#### WORK TO COMPLETE
Your answer should be one number, the count of lines in the data that hold "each".

--- START ---

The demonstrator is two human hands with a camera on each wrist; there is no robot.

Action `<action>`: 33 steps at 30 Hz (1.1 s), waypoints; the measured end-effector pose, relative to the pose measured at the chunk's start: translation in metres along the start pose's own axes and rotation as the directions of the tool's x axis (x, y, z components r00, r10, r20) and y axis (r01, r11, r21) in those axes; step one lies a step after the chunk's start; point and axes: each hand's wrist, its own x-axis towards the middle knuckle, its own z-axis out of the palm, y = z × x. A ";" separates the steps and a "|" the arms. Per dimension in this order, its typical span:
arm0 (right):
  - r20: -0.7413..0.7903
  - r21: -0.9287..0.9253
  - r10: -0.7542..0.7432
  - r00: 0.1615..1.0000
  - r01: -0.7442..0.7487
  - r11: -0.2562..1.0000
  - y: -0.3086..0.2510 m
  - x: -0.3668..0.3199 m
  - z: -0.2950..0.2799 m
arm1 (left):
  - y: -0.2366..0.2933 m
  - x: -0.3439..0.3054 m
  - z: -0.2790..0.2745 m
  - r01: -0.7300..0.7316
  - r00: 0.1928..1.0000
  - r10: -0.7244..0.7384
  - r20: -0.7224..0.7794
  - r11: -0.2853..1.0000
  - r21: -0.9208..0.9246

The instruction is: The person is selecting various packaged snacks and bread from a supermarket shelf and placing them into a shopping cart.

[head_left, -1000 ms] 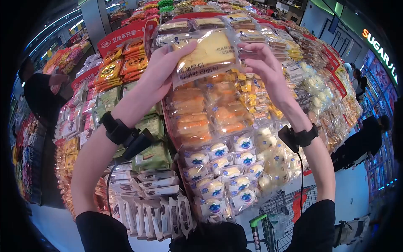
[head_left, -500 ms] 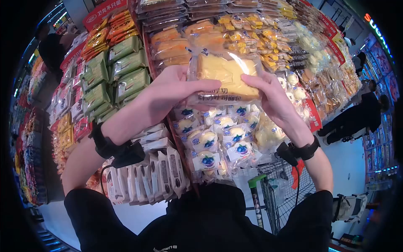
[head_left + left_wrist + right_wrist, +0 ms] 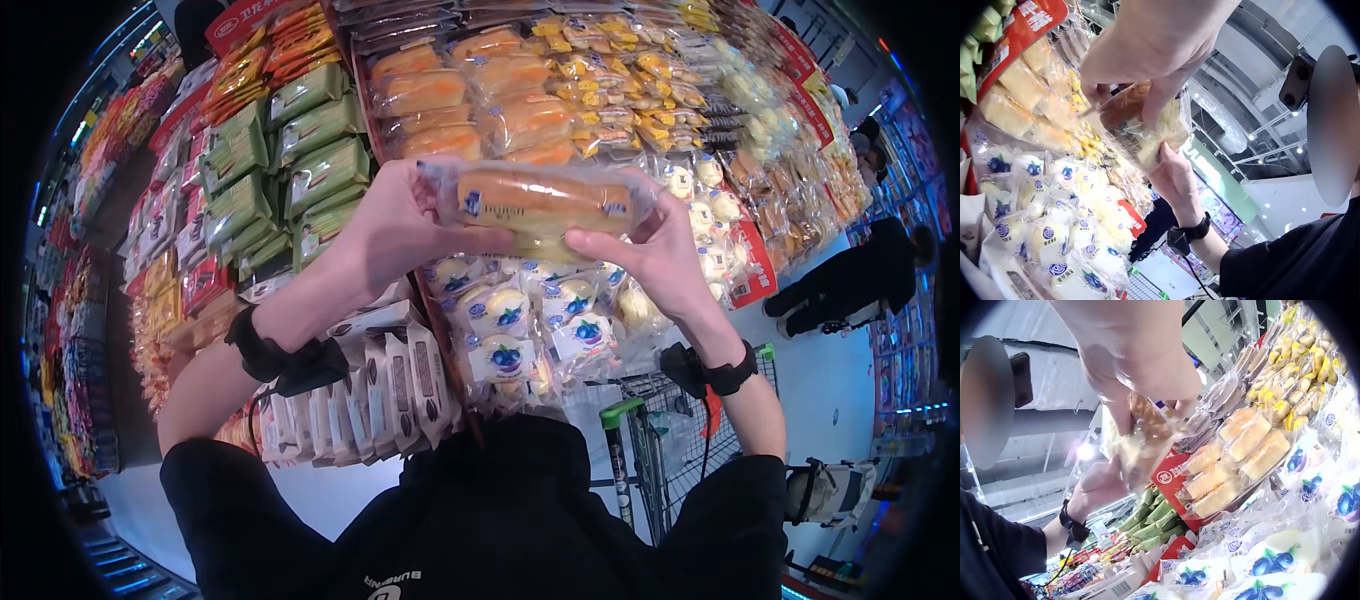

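Observation:
Between both hands is a clear-wrapped pack of toast bread (image 3: 545, 195), raised above the snack display with its brown crust side facing up. My left hand (image 3: 400, 220) grips the pack's left end, thumb along the near face. At the opposite end, my right hand (image 3: 660, 245) pinches it, thumb on the near face and fingers behind. In the left wrist view the bread pack (image 3: 1132, 119) shows printed dark lettering through its film. The right wrist view has the right hand (image 3: 1141, 375) around the pack's upper end.
Beneath the hands lie wrapped cakes with blueberry labels (image 3: 505, 360). Green packets (image 3: 235, 150) and pale upright packets (image 3: 385, 390) fill the left side. Orange-topped bread packs (image 3: 425, 90) lie beyond. A shopping cart (image 3: 660, 440) stands at the near right, and a person in dark clothes (image 3: 860, 275) is farther right.
Both hands have brought the bread pack down and closer, the right hand taking hold of its end. Since half a second ago, the pack has tilted from its broad printed face to its crust side.

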 end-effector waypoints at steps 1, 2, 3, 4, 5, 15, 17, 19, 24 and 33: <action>-0.005 0.010 0.101 0.995 -0.101 0.995 0.004 0.000 -0.001 | 0.001 -0.001 0.000 0.018 1.000 -0.018 -0.007 1.000 0.004; -0.007 0.074 0.158 0.987 -0.157 0.985 0.004 0.000 0.000 | 0.003 -0.002 0.001 0.037 0.999 -0.037 -0.014 0.999 0.007; -0.009 0.138 0.215 0.977 -0.211 0.968 0.004 0.000 0.001 | -0.004 -0.002 0.004 -0.036 0.999 0.036 -0.001 0.989 -0.144; -0.007 0.252 0.228 0.974 -0.219 0.942 0.001 0.000 0.007 | -0.008 -0.003 0.006 -0.104 0.994 0.109 0.000 0.950 -0.294; -0.002 0.364 0.243 0.970 -0.225 0.904 -0.001 0.000 0.011 | -0.010 -0.005 0.007 -0.089 0.995 0.096 0.006 0.942 -0.323; 0.225 -0.669 -0.594 0.772 0.566 0.482 -0.011 -0.007 -0.014 | -0.019 -0.001 0.003 0.029 0.998 -0.009 0.055 0.924 -0.380; 0.250 -0.618 -0.581 0.775 0.589 0.520 -0.020 -0.007 -0.012 | -0.018 0.001 0.011 0.040 0.999 -0.042 0.004 0.932 -0.361; 0.209 -0.554 -0.568 0.796 0.575 0.602 -0.012 -0.004 -0.017 | -0.013 -0.005 0.020 0.083 0.985 -0.126 -0.121 0.946 -0.313; -0.040 -0.413 -0.325 0.945 0.280 0.866 -0.017 -0.016 -0.012 | -0.016 -0.011 0.007 -0.237 0.966 0.188 -0.176 0.915 -0.326; -0.067 0.095 0.072 0.995 -0.066 0.993 -0.035 -0.025 0.008 | 0.005 -0.029 0.018 -0.251 0.965 0.259 0.030 0.954 -0.166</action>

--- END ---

#### YOUR RESPONSE
2